Action item — Once the line with "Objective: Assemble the" is found in the entries below, repeat it and each following line exactly, up to and including the line with "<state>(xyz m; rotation". Add no other lines.

=== Supplied data ===

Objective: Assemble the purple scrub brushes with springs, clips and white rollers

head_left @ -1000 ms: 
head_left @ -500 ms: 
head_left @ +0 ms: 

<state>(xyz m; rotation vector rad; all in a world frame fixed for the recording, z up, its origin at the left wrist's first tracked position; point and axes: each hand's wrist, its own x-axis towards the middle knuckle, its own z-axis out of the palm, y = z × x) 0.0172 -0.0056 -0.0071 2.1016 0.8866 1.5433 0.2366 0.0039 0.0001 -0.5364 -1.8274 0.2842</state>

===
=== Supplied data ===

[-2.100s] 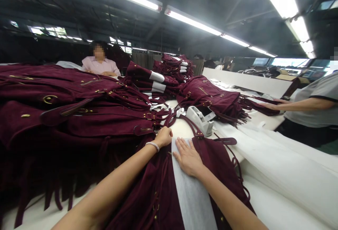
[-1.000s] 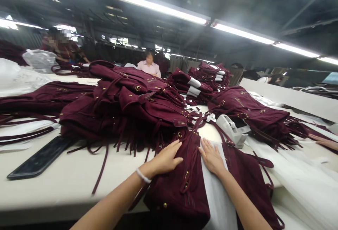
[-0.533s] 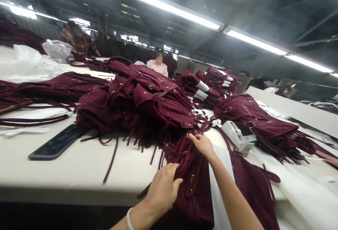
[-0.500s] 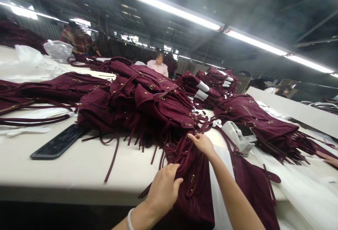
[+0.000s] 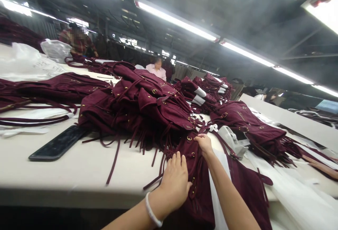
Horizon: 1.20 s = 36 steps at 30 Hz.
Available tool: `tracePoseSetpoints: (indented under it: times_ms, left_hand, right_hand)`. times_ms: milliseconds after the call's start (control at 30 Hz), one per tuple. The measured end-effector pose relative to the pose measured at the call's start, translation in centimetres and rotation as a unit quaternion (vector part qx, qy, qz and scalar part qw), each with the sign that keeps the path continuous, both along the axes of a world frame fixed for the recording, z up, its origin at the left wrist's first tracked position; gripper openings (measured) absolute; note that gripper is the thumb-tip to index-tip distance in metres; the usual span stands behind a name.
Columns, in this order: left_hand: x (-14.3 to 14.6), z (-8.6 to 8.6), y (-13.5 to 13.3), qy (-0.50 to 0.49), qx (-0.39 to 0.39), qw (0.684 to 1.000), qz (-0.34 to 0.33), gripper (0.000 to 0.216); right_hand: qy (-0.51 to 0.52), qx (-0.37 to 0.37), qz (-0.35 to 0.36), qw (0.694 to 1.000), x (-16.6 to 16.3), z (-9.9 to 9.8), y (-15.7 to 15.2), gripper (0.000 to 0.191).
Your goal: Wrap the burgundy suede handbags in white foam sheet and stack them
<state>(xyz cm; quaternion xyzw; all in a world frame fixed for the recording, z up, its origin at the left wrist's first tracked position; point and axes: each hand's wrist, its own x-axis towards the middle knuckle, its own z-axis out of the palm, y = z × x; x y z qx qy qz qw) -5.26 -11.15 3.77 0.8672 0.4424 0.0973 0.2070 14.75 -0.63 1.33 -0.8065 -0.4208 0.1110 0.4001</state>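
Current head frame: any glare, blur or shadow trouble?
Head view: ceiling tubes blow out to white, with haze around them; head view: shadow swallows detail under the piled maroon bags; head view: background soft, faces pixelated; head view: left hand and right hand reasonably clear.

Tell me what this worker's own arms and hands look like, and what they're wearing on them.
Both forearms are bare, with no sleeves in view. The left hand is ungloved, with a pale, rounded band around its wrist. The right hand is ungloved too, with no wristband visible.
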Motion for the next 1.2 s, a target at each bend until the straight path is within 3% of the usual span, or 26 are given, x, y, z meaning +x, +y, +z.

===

Task output —
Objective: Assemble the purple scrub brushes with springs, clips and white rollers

head_left @ -1000 ms: 
head_left @ -500 ms: 
head_left @ +0 ms: 

<state>(xyz m; rotation vector rad; all in a world frame fixed for the recording, z up, its origin at the left wrist's first tracked position; point and axes: each hand's wrist, its own x-axis towards the middle knuckle, its own z-axis out of the palm, y = z × x) 0.0172 -0.0056 -0.0071 2.1016 0.8866 1.5433 0.2366 0.0039 0.0001 -0.5364 -1.8274 0.2842</state>

The response to this exercise is done.